%% This LaTeX-file was created by <root> Thu Mar  9 21:54:48 2000
%% LyX 1.0 (C) 1995-1999 by Matthias Ettrich and the LyX Team

%% Do not edit this file unless you know what you are doing.
\documentclass[11pt]{article}
\usepackage[T1]{fontenc}
\setlength\parskip{\medskipamount}
\setlength\parindent{0pt}

\makeatletter


%%%%%%%%%%%%%%%%%%%%%%%%%%%%%% LyX specific LaTeX commands.
\providecommand{\LyX}{L\kern-.1667em\lower.25em\hbox{Y}\kern-.125emX\@}

%%%%%%%%%%%%%%%%%%%%%%%%%%%%%% User specified LaTeX commands.
\usepackage[T1]{fontenc}
\setlength\parskip{\medskipamount}
\setlength\parindent{0pt}
\usepackage{graphics}

\makeatletter


\usepackage[T1]{fontenc}
\setlength\parskip{\medskipamount}
\setlength\parindent{0pt}
\usepackage{graphics}

\makeatletter


\usepackage[T1]{fontenc}
\setlength\parskip{\medskipamount}
\setlength\parindent{0pt}
\usepackage{graphics}

\makeatletter


\usepackage[T1]{fontenc}
\setlength\parskip{\medskipamount}
\setlength\parindent{0pt}
\usepackage{graphics}

\makeatletter


\usepackage[T1]{fontenc}
\setlength\parskip{\medskipamount}
\setlength\parindent{0pt}
\usepackage{graphics}

\makeatletter


\setlength{\oddsidemargin}{0in}
\setlength{\evensidemargin}{0in}
\setlength{\topmargin}{0.0in}
\setlength{\headheight}{0in}
\setlength{\headsep}{0.5in}
\setlength{\textwidth}{6.5in}
\setlength{\textheight}{9.0in}
\setlength{\parindent}{0in}
\setlength{\parskip}{0.1in}

\usepackage{times}
\usepackage{psfig}
\usepackage{fancyheadings}
\makeatother


\makeatother
\makeatother
\makeatother
\makeatother
\makeatother

\begin{document}


\title{Parallel Implementation of Combinatorial Algorithms}


\author{Norman Matloff}


\date{March 13, 2000}

\maketitle

\section{Overview}

Many applications of parallel processing methods involve \textbf{combinatorial
algorithms}. These involve searching of huge state spaces for an optimal, or
approximately optimal, solution to some problem.

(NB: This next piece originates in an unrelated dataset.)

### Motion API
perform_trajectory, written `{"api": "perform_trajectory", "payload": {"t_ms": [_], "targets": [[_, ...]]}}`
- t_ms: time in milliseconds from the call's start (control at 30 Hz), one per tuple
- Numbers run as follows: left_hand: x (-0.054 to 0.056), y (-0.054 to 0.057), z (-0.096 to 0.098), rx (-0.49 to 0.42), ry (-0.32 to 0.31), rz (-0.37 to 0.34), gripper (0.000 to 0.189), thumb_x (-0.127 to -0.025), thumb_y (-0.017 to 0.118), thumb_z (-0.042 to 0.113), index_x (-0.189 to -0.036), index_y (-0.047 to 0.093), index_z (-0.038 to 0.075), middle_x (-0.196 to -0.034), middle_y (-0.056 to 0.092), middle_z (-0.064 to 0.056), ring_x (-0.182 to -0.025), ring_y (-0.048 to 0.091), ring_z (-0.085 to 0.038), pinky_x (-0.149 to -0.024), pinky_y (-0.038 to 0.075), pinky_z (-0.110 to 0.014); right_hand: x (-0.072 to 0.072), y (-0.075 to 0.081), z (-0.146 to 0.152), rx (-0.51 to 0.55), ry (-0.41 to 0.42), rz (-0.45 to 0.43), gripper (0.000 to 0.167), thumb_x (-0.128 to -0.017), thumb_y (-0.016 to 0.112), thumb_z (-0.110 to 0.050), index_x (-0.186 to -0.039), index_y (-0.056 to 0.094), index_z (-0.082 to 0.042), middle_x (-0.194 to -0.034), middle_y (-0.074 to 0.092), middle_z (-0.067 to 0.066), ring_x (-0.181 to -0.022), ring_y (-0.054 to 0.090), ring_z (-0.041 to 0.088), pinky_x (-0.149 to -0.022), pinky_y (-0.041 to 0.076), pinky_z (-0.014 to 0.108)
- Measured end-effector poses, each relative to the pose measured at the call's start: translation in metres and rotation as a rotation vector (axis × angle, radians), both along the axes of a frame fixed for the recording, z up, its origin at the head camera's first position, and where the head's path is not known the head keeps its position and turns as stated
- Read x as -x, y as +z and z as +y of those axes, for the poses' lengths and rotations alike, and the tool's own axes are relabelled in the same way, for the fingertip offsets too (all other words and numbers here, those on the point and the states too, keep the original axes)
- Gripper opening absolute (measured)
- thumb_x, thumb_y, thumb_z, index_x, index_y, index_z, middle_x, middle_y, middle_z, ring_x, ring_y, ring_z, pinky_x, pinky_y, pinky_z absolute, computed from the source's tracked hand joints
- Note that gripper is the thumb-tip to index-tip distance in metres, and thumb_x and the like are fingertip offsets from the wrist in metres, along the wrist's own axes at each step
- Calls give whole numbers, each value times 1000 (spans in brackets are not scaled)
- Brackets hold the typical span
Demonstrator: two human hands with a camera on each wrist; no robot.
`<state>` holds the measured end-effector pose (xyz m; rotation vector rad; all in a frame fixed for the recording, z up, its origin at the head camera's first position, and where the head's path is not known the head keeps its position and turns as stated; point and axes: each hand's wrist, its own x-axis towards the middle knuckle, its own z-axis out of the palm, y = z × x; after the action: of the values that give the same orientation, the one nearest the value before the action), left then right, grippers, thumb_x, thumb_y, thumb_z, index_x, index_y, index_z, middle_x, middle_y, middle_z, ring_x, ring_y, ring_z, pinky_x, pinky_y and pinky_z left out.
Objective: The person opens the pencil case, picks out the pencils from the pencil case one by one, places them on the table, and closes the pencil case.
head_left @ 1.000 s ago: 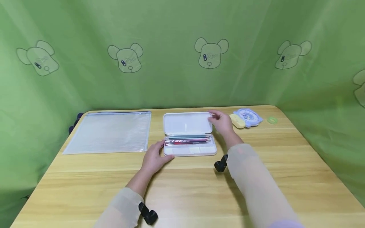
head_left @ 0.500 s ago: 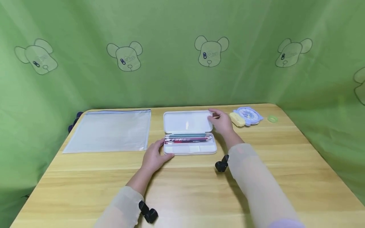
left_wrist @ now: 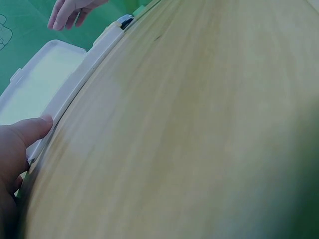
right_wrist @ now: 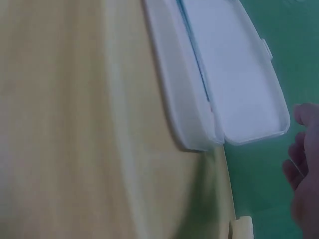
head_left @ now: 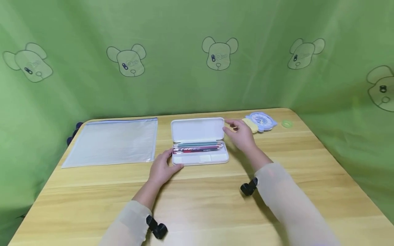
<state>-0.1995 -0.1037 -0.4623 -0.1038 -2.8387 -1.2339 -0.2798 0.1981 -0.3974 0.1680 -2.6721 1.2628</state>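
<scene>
A white pencil case (head_left: 188, 160) stands unfolded on the table, its lid (head_left: 197, 130) tilted back. Several pencils (head_left: 197, 147) lie side by side in the rear part of the tray. My left hand (head_left: 161, 169) holds the case's front left corner, thumb along the front edge and fingers at the left side. In the left wrist view the thumb (left_wrist: 35, 129) presses on the case's wall. Beside the lid's right edge is my right hand (head_left: 241, 136), fingers loosely bent and holding nothing. A small gap between the right hand (right_wrist: 308, 149) and the lid (right_wrist: 244, 74) shows in the right wrist view.
A translucent zip pouch (head_left: 114, 143) lies flat at the left. Behind the right hand are a yellow item (head_left: 250, 125) and a blue clock-like disc (head_left: 261, 121), with a green ring (head_left: 287, 123) farther right. A green curtain (head_left: 172, 92) hangs behind the wooden table (head_left: 209, 208).
My right hand has let go of the lid's right edge and moved slightly away from it. The lid stays up, and the left hand keeps its hold. The head view has shifted a little.
</scene>
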Motion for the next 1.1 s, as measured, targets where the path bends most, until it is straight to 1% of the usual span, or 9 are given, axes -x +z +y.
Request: {"api": "perform_trajectory", "payload": {"t_ms": [100, 200, 300, 400, 500, 600, 833, 1100], "targets": [[0, 1, 0, 4, 1, -7, 79, -80, 79, 38, -145, 46, 7, -148, 50, -12, -139, 43, -36, -117, 35, -50, -11, -2, -1, -90, 73, -25, 39, -92, 66, -25, -127, 63, -8, -131, 59, 15, -116, 57, 32, -103, 48, 48], [0, 2, -1, 9, -1, -12, 79, -81, 78, 38, -146, 46, 7, -149, 50, -13, -140, 42, -36, -118, 34, -50, -17, -6, -3, -170, 149, -57, 37, -92, 67, -26, -125, 65, -9, -130, 61, 15, -116, 57, 33, -102, 49, 49], [0, 3, -1, 9, 1, -15, 79, -81, 78, 38, -146, 46, 7, -149, 49, -13, -140, 42, -36, -118, 34, -49, -20, -10, -5, -228, 204, -99, 35, -92, 67, -26, -123, 67, -10, -129, 63, 15, -118, 58, 33, -103, 48, 51], [0, 3, -1, 3, 3, -15, 79, -80, 78, 38, -146, 46, 8, -149, 49, -12, -140, 42, -36, -118, 34, -49, -20, -14, -6, -289, 238, -130, 33, -92, 67, -27, -120, 69, -11, -126, 64, 15, -120, 58, 33, -105, 47, 52], [-1, 2, 0, -5, 3, -14, 79, -80, 79, 38, -145, 46, 8, -148, 50, -13, -139, 42, -36, -118, 34, -49, -19, -16, -7, -359, 268, -140, 30, -91, 68, -26, -118, 70, -12, -123, 66, 14, -118, 59, 33, -106, 46, 51], [-1, 2, 0, -8, 3, -16, 79, -80, 79, 38, -146, 46, 7, -148, 50, -13, -139, 43, -36, -118, 34, -50, -18, -16, -9, -420, 299, -126, 29, -91, 69, -23, -117, 70, -11, -118, 69, 13, -114, 62, 32, -105, 47, 50], [-1, 1, 0, -3, 3, -15, 80, -80, 79, 38, -145, 46, 7, -148, 50, -13, -139, 42, -37, -118, 33, -50, -12, -14, -13, -552, 376, -40, 27, -90, 69, -21, -113, 72, -7, -112, 72, 12, -108, 65, 30, -101, 50, 47], [-2, 3, 0, -3, 1, -6, 79, -80, 79, 37, -145, 47, 7, -147, 51, -13, -138, 44, -36, -117, 34, -49, -5, -9, -18, -702, 427, -16, 26, -90, 70, -24, -110, 74, -7, -103, 72, 9, -100, 66, 26, -95, 53, 44]]}}
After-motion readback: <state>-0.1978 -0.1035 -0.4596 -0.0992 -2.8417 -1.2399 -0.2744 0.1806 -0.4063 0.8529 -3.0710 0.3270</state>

\subsection{The 8 Queens Problem}

A famous example of this is the 8 Queens Problem, in which one wishes to places
eight queens on a standard 8x8 chessboard in such a way that no queen is attacking
any other. (The generalization, of course, involves n queens on an nxn board.)
Suppose our goal is to find all possible solutions.

To start a solution to this problem, we first note in any solution will have
the property that no row will contain more than one queen. This suggests building
up a solution row by row: Suppose we have successfully placed queens so far
in rows 0, 1, ..., k-1 (row 0 being the top row of the board). Where can we
place a queen in row k? Well, since we cannot use any column already occupied
by the preceding k queens, that means we have a choice of 8-k columns. But even
among those k columns, there will be j of them (\( 0 \) \( \leq j \) \( \leq 8-k) \)
that are in the diagonal attack path of some preceding queen. Then we can extend
our tentative k-row solution to8-k-j k+1 row solutions. 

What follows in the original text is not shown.